* _What you are asked to do_
From the first line of the data below through the line holding "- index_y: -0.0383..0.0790", write out each line exactly as it stands.

Saved entries:
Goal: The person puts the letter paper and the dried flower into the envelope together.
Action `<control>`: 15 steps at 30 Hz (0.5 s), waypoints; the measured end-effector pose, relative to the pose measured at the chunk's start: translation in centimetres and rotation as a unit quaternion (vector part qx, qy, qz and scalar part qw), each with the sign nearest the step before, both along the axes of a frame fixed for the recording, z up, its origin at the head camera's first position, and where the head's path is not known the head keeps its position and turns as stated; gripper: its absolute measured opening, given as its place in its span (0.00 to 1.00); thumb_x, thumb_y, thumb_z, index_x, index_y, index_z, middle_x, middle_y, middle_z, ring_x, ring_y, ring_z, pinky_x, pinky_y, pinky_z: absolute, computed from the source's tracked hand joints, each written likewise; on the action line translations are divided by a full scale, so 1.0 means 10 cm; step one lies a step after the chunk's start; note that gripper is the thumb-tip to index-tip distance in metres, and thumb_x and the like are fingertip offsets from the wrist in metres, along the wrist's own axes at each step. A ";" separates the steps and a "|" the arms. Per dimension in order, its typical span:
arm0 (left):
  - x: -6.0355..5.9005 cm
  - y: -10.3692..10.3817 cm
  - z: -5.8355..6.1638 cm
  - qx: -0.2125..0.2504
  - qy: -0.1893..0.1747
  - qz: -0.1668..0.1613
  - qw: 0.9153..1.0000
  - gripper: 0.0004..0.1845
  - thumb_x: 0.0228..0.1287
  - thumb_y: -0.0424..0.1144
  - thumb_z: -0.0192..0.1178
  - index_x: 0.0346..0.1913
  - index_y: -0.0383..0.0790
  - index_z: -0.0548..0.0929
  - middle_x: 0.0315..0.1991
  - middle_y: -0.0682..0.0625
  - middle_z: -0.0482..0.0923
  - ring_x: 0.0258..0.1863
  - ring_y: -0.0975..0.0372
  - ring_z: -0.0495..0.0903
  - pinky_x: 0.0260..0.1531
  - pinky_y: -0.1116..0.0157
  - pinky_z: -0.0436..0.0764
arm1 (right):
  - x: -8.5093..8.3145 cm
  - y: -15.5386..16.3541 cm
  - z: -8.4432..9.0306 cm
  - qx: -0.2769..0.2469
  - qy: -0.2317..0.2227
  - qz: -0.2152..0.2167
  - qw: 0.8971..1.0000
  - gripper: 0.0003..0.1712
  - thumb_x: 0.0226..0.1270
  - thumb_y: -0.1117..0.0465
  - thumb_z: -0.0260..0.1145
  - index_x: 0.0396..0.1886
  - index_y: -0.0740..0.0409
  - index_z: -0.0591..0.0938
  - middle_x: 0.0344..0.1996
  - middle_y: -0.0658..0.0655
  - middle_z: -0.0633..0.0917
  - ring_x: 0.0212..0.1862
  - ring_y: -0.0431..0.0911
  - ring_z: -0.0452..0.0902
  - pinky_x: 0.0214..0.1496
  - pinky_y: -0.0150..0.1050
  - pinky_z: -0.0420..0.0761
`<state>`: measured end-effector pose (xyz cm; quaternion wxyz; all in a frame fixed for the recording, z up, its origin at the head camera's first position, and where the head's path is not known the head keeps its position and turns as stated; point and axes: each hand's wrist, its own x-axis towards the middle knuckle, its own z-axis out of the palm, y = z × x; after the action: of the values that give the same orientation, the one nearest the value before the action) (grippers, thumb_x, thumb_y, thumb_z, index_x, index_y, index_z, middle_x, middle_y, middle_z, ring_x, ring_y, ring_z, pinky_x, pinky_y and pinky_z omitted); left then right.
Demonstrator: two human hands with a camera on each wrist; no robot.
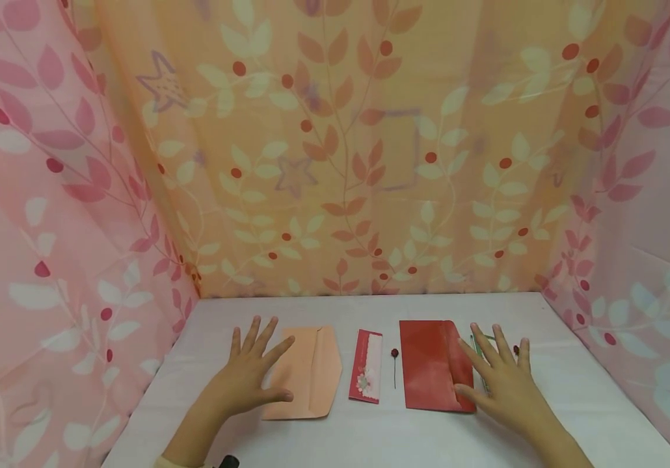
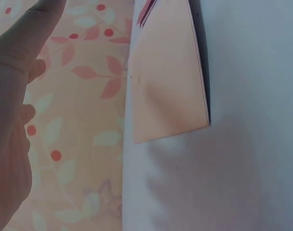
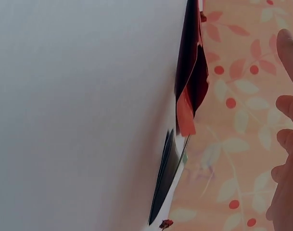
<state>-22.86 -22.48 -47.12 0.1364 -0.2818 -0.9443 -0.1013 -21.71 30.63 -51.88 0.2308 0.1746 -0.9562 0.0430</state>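
Note:
My left hand (image 1: 246, 380) hovers with spread fingers over the left part of a peach envelope (image 1: 324, 377), holding nothing. My right hand (image 1: 501, 387), fingers also spread, overlaps the right edge of a red envelope (image 1: 428, 364) in the head view. Between the envelopes lie a pink card with a white floral panel (image 1: 372, 367) and a dark red flower on a thin stem (image 1: 395, 353). Partly hidden behind the right fingers is a green-edged card (image 1: 475, 344), with a second red flower (image 1: 516, 350) beside it. In the right wrist view the red envelope (image 3: 187, 113) has its flap slightly raised.
A white table (image 1: 335, 445) carries everything. Leaf-patterned curtains stand around it: an orange one (image 1: 335, 149) at the back, pink ones at the left (image 1: 36, 214) and right (image 1: 645, 214). A small black object (image 1: 229, 461) shows by the left wrist.

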 end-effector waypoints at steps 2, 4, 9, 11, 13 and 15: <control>0.00 0.03 -0.01 0.007 0.000 -0.007 1.000 0.54 0.50 0.71 0.69 0.79 0.57 0.63 0.84 0.45 0.37 0.81 0.38 0.31 0.70 0.27 0.37 | 0.00 -0.06 0.00 -0.002 -0.001 0.005 1.000 0.55 0.58 0.26 0.68 0.82 0.36 0.59 0.83 0.55 0.53 0.84 0.58 0.28 0.71 0.71 0.17; 0.01 0.06 -0.02 0.009 -0.003 -0.011 1.000 0.54 0.50 0.72 0.69 0.79 0.58 0.63 0.84 0.45 0.36 0.81 0.38 0.32 0.70 0.26 0.36 | 0.00 -0.12 0.00 -0.004 -0.002 0.012 1.000 0.55 0.58 0.27 0.69 0.81 0.36 0.60 0.83 0.55 0.53 0.84 0.59 0.29 0.71 0.72 0.18; 0.01 0.12 -0.07 0.014 -0.010 -0.020 1.000 0.53 0.50 0.72 0.69 0.79 0.59 0.64 0.84 0.45 0.37 0.81 0.38 0.33 0.70 0.27 0.35 | 0.00 -0.26 -0.01 -0.019 -0.002 0.033 0.999 0.53 0.59 0.29 0.70 0.80 0.39 0.63 0.84 0.52 0.50 0.83 0.60 0.32 0.74 0.71 0.20; 0.01 0.13 -0.09 0.014 -0.009 -0.021 1.000 0.53 0.50 0.72 0.69 0.79 0.60 0.64 0.84 0.45 0.38 0.81 0.38 0.34 0.70 0.26 0.37 | -0.01 -0.32 -0.02 -0.024 0.001 0.042 0.999 0.51 0.60 0.30 0.70 0.80 0.40 0.65 0.84 0.52 0.50 0.83 0.61 0.33 0.75 0.70 0.21; 0.01 0.15 -0.11 0.014 -0.010 -0.022 1.000 0.53 0.50 0.73 0.68 0.79 0.60 0.64 0.84 0.45 0.39 0.81 0.38 0.34 0.70 0.26 0.38 | -0.03 -0.37 -0.03 -0.027 0.004 0.050 0.998 0.50 0.60 0.30 0.69 0.79 0.40 0.66 0.83 0.53 0.52 0.84 0.60 0.33 0.75 0.69 0.22; 0.00 0.16 -0.14 0.012 -0.007 -0.023 1.000 0.52 0.51 0.73 0.68 0.79 0.60 0.64 0.84 0.45 0.39 0.81 0.38 0.35 0.69 0.25 0.40 | -0.04 -0.43 -0.04 -0.026 0.007 0.054 0.998 0.50 0.60 0.29 0.68 0.79 0.39 0.66 0.83 0.54 0.54 0.84 0.60 0.33 0.76 0.69 0.22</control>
<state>-22.90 -20.89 -48.48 0.1308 -0.3008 -0.9373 -0.1181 -22.15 26.34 -52.27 0.2390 0.2204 -0.9423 0.0792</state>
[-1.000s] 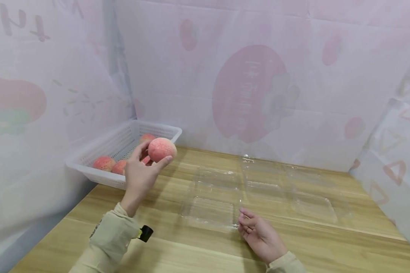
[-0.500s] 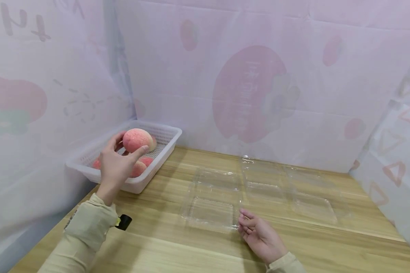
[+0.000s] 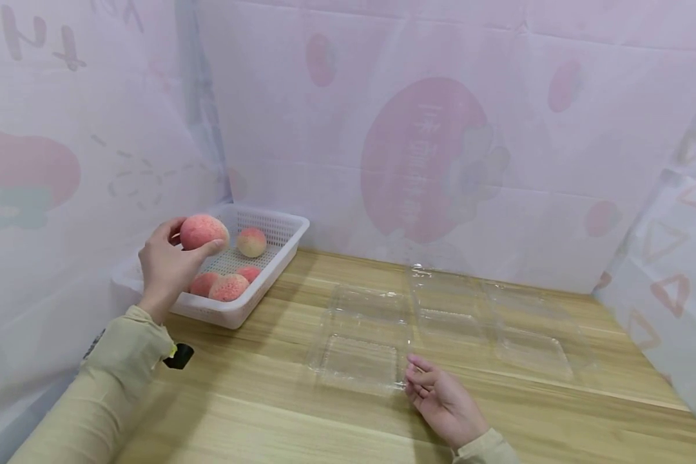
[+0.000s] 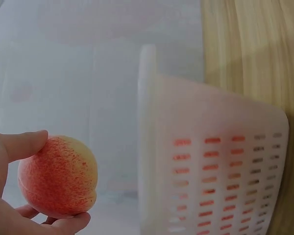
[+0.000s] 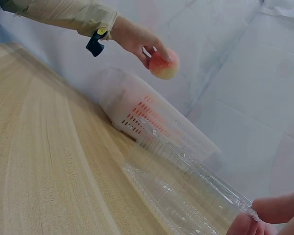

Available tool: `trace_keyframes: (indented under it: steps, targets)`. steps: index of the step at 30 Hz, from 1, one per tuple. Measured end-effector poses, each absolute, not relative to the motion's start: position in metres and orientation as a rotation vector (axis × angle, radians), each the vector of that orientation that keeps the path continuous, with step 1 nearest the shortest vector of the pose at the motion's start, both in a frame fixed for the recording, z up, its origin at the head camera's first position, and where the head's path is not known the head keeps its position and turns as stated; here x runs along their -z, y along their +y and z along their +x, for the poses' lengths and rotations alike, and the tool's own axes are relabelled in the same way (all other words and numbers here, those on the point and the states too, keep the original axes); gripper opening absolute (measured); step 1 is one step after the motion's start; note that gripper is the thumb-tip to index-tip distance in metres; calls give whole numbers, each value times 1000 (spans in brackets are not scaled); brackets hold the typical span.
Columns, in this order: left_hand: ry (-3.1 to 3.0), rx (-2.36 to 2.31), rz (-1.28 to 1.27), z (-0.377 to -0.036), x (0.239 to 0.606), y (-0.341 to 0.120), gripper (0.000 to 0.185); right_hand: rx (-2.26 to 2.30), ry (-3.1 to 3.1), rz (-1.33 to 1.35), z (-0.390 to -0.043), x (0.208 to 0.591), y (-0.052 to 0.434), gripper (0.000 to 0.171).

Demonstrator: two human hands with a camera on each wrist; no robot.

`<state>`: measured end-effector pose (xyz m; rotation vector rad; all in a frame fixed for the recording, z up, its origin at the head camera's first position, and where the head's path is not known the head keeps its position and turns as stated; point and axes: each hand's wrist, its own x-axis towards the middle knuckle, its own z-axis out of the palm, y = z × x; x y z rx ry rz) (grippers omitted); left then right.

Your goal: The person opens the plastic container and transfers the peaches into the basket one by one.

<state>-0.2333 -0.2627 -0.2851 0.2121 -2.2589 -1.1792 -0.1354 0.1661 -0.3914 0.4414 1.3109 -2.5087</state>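
In the head view, my left hand holds a pink and yellow peach between thumb and fingers, raised above the left part of a white plastic basket. The left wrist view shows the held peach apart from the basket's wall. Several other peaches lie inside the basket; the forearm and hand cover its left side. My right hand pinches the right edge of an open clear plastic box on the table, its fingertips seen on the rim in the right wrist view.
Two more open clear boxes, one at the back middle and one to the right, lie on the wooden table. Printed white cloth walls enclose the table at the back and both sides.
My left hand has moved left with the peach, from over the basket's right edge to its left part, uncovering peaches inside. The right hand and clear boxes have stayed put.
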Motion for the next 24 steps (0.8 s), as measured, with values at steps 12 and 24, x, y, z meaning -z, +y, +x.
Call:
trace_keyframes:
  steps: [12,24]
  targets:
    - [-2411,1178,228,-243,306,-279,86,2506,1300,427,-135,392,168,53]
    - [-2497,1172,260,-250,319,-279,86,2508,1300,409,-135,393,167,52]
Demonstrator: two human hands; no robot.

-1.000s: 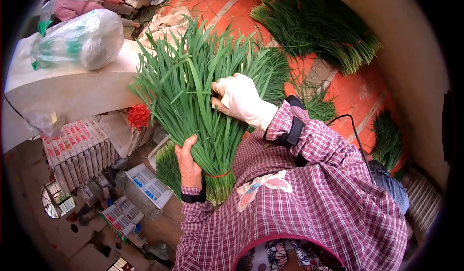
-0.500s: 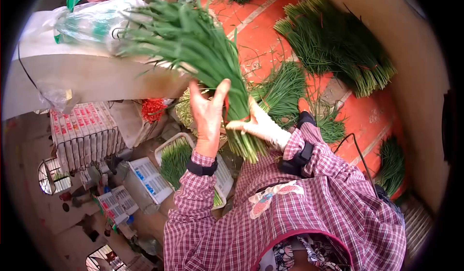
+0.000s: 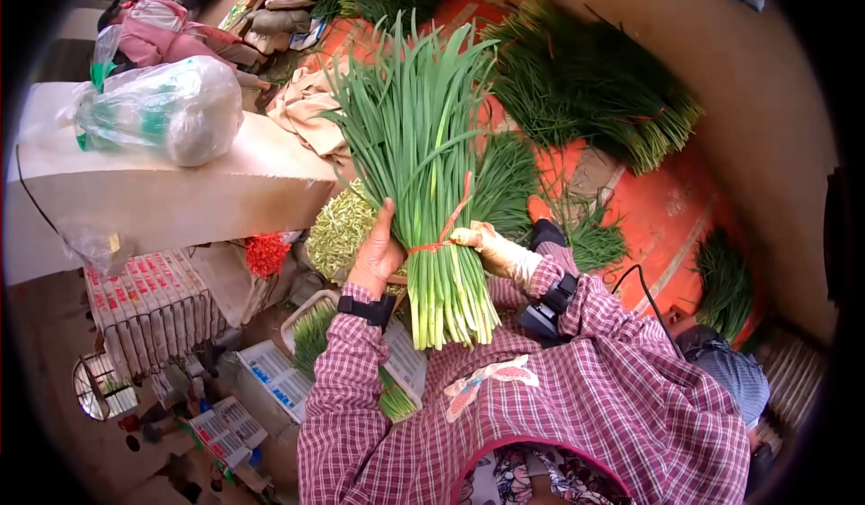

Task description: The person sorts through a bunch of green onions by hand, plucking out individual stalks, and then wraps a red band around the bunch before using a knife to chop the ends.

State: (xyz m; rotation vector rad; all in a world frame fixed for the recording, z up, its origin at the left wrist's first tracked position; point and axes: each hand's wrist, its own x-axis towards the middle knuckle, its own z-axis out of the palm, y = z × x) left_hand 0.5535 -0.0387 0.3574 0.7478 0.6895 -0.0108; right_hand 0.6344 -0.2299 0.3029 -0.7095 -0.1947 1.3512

* _Expected answer_
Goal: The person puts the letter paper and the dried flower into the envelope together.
Action `<control>`: 15 steps at 30 Hz (0.5 s), waypoints; the measured end-effector pose, relative to the pose measured at the chunk's start: translation in centimetres and rotation as a unit quaternion (vector part qx, qy, qz and scalar part qw), each with the sign nearest the step before, both along the axes of a frame fixed for the recording, z up, its origin at the head camera's first position, and where the head's path is not known the head keeps its position and turns as stated; gripper: its absolute measured opening, given as its place in its span (0.00 to 1.00); thumb_x, thumb_y, thumb_z, index_x, index_y, index_z, middle_x, middle_y, middle_z, ring_x, ring_y, ring_z, pinky_x, pinky_y, pinky_z: absolute, computed from the source's tracked hand joints, each written likewise; on the action line translations are divided by a full scale, so 1.0 means 10 cm; step one lies a step after the chunk's start; note that gripper is the thumb-tip to index-tip distance in metres, and thumb_x and the like are fingertip offsets from the wrist in metres, along the wrist's own axes at each step. A ";" separates the steps and a "|" the arms. Per dimension in order, its typical span:
arm0 (left):
  - x: -6.0355..5.9005 cm
  - y: -10.3692..10.3817 cm
  - z: -5.8355..6.1638 cm
  - qx: -0.2125..0.2504
  - qy: -0.1893..0.1747
  - qz: -0.1668..0.1613
  - qw: 0.9153..1.0000
  - gripper: 0.0004..0.1845
  - thumb_x: 0.0228..0.1287
  - thumb_y: -0.0424..0.1144
  - thumb_z: -0.0192..0.1178
  - index_x: 0.0346..0.1913
  - index_y: -0.0383..0.0790

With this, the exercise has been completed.